_WHAT THIS TASK INVOLVES_: From the first line to the last, transcribe the material exactly.

....................

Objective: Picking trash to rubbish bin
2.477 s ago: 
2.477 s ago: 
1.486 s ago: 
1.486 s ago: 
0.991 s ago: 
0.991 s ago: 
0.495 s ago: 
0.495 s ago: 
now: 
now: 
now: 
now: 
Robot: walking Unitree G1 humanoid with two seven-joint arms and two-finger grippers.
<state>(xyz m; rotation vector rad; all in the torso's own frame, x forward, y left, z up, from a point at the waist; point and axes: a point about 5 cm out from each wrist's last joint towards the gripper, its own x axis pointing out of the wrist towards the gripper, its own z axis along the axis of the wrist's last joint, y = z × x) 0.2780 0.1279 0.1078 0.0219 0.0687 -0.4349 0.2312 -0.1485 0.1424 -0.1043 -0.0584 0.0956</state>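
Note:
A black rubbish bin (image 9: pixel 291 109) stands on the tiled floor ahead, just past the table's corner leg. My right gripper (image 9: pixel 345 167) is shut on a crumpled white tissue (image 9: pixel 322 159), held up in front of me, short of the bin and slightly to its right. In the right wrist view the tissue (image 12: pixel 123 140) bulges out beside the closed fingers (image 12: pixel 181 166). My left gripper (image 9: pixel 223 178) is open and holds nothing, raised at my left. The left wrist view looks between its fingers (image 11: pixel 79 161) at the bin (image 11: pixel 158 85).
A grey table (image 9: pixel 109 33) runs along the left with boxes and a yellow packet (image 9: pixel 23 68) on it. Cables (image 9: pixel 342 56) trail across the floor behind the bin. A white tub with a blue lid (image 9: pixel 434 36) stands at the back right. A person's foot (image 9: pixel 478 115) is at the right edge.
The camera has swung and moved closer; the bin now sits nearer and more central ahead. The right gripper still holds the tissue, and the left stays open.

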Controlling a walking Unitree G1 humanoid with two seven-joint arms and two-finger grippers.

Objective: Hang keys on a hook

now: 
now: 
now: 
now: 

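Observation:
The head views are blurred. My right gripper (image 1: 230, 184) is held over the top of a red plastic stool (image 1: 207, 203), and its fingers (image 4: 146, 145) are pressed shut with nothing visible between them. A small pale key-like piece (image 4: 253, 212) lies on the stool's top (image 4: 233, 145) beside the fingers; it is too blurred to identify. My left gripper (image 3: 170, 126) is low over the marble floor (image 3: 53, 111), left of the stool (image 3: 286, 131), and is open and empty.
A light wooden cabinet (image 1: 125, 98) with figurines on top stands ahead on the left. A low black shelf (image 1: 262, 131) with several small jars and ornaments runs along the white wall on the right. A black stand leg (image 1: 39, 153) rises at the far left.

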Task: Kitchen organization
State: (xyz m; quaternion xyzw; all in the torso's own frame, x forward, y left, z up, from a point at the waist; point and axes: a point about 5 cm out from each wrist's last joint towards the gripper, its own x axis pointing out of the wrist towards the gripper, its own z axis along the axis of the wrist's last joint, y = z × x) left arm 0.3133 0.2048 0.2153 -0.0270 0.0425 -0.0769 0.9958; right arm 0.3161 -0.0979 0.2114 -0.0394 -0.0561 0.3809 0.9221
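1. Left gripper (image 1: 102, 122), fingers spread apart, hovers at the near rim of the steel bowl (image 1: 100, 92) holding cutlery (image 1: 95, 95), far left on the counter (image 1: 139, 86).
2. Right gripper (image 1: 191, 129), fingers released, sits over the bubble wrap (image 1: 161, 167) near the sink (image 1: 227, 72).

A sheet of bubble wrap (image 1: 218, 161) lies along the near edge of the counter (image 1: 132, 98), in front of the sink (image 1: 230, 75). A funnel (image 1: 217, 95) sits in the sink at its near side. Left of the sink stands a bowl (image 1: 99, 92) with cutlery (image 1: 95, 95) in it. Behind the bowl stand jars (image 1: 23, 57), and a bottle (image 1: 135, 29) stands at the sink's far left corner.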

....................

_TASK SOLUTION_:
Objective: Picking trash to rubbish bin
2.477 s ago: 
2.477 s ago: 
1.486 s ago: 
1.486 s ago: 
0.991 s ago: 
0.991 s ago: 
0.495 s ago: 
0.495 s ago: 
now: 
now: 
now: 
now: 
Robot: walking Unitree G1 humanoid with two seven-joint arms and two-finger grippers.
<state>(xyz m; rotation vector rad; all in the torso's own frame, x forward, y left, z up, from a point at the waist; point and axes: a point about 5 cm out from each wrist's last joint towards the gripper, its own x axis pointing out of the wrist towards the gripper, its own z axis along the axis of the wrist's last joint, y = z × x) 0.2780 0.1279 0.1078 0.0219 0.0687 -0.4349 0.2312 -0.1485 0.1424 -0.1043 -0.0584 0.0956</state>
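Note:
A black rubbish bin (image 9: pixel 291 109) stands on the tiled floor ahead, just past the table's corner leg. My right gripper (image 9: pixel 345 167) is shut on a crumpled white tissue (image 9: pixel 322 159), held up in front of me, short of the bin and slightly to its right. In the right wrist view the tissue (image 12: pixel 123 140) bulges out beside the closed fingers (image 12: pixel 181 166). My left gripper (image 9: pixel 223 178) is open and holds nothing, raised at my left. The left wrist view looks between its fingers (image 11: pixel 79 161) at the bin (image 11: pixel 158 85).
A grey table (image 9: pixel 109 33) runs along the left with boxes and a yellow packet (image 9: pixel 23 68) on it. Cables (image 9: pixel 342 56) trail across the floor behind the bin. A white tub with a blue lid (image 9: pixel 434 36) stands at the back right. A person's foot (image 9: pixel 478 115) is at the right edge.
The camera has swung and moved closer; the bin now sits nearer and more central ahead. The right gripper still holds the tissue, and the left stays open.
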
Controlling a walking Unitree G1 humanoid with two seven-joint arms and two-finger grippers.

Objective: Hang keys on a hook

now: 
now: 
now: 
now: 

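Observation:
The head views are blurred. My right gripper (image 1: 230, 184) is held over the top of a red plastic stool (image 1: 207, 203), and its fingers (image 4: 146, 145) are pressed shut with nothing visible between them. A small pale key-like piece (image 4: 253, 212) lies on the stool's top (image 4: 233, 145) beside the fingers; it is too blurred to identify. My left gripper (image 3: 170, 126) is low over the marble floor (image 3: 53, 111), left of the stool (image 3: 286, 131), and is open and empty.
A light wooden cabinet (image 1: 125, 98) with figurines on top stands ahead on the left. A low black shelf (image 1: 262, 131) with several small jars and ornaments runs along the white wall on the right. A black stand leg (image 1: 39, 153) rises at the far left.
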
Task: Kitchen organization
State: (xyz m; quaternion xyzw; all in the torso's own frame, x forward, y left, z up, from a point at the waist; point and axes: a point about 5 cm out from each wrist's last joint towards the gripper, its own x axis pointing out of the wrist towards the gripper, its own z axis along the axis of the wrist's last joint, y = z × x) left arm 0.3133 0.2048 0.2153 -0.0270 0.0425 -0.0769 0.9958; right arm 0.3161 -0.0979 0.2114 -0.0394 -0.0561 0.3809 0.9221
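1. Left gripper (image 1: 102, 122), fingers spread apart, hovers at the near rim of the steel bowl (image 1: 100, 92) holding cutlery (image 1: 95, 95), far left on the counter (image 1: 139, 86).
2. Right gripper (image 1: 191, 129), fingers released, sits over the bubble wrap (image 1: 161, 167) near the sink (image 1: 227, 72).

A sheet of bubble wrap (image 1: 218, 161) lies along the near edge of the counter (image 1: 132, 98), in front of the sink (image 1: 230, 75). A funnel (image 1: 217, 95) sits in the sink at its near side. Left of the sink stands a bowl (image 1: 99, 92) with cutlery (image 1: 95, 95) in it. Behind the bowl stand jars (image 1: 23, 57), and a bottle (image 1: 135, 29) stands at the sink's far left corner.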

There is no more to this exercise.